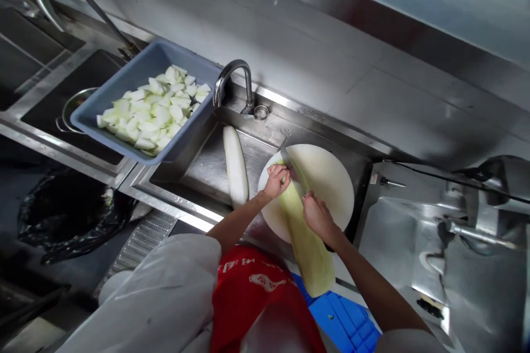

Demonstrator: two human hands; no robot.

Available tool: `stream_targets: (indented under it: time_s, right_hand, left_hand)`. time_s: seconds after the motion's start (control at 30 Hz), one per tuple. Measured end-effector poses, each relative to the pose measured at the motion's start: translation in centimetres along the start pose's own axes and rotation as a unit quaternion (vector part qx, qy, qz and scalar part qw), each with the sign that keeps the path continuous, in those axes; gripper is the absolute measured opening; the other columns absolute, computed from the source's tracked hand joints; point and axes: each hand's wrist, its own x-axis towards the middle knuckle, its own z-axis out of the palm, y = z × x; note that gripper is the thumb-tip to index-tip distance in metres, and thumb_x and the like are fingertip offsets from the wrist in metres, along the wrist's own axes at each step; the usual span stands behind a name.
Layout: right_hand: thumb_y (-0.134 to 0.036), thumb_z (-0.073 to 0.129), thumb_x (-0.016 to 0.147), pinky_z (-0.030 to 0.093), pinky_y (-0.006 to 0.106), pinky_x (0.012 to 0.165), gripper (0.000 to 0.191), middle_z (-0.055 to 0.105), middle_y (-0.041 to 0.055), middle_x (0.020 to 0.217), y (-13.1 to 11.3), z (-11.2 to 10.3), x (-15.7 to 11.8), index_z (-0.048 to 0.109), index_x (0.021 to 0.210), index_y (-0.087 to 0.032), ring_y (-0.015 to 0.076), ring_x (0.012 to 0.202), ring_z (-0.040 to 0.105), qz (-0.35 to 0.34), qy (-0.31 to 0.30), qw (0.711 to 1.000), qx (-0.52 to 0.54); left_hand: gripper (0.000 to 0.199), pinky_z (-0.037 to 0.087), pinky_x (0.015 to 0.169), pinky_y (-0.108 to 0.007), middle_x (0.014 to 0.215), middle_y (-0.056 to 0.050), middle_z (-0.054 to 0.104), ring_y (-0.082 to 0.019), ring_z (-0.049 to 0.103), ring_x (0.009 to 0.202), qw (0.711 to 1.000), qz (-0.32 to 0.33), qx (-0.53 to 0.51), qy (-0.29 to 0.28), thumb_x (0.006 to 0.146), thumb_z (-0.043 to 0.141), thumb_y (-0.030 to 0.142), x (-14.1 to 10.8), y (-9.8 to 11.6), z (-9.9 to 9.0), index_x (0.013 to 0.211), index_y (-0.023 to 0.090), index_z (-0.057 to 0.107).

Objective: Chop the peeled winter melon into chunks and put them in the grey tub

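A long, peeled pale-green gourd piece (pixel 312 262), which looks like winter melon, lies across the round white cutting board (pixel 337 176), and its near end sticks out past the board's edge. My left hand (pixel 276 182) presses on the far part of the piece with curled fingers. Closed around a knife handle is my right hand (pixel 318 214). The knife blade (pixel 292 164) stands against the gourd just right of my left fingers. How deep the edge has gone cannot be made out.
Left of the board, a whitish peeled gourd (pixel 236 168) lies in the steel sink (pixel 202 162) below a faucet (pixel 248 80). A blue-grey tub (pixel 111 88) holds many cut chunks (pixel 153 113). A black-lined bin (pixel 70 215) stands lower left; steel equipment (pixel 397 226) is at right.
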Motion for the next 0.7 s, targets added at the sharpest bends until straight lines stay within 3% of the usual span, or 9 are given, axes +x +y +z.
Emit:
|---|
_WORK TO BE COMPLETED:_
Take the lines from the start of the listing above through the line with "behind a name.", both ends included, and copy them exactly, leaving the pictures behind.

_EXPECTED ANSWER:_
Demonstrator: two human hands; no robot.

Available tool: `stream_targets: (indented under it: time_s, right_hand, left_hand)`. time_s: seconds after the motion's start (control at 30 Hz), one per tuple. Measured end-effector poses, each relative to the pose measured at the motion's start: translation in centimetres along the start pose's own axes and rotation as a unit quaternion (vector part qx, qy, qz and scalar part qw), each with the sign that keeps the path continuous, in those axes; gripper is the absolute measured opening; the other columns absolute, computed from the source's tracked hand joints; point and axes: each hand's wrist, its own x-axis towards the middle knuckle, its own z-axis out of the palm, y = z × x; note that gripper is the thumb-tip to index-tip distance in metres, and thumb_x and the like are fingertip offsets from the wrist in metres, along the wrist's own axes at each step; the usual span stands behind a name.

The complete answer has been presented.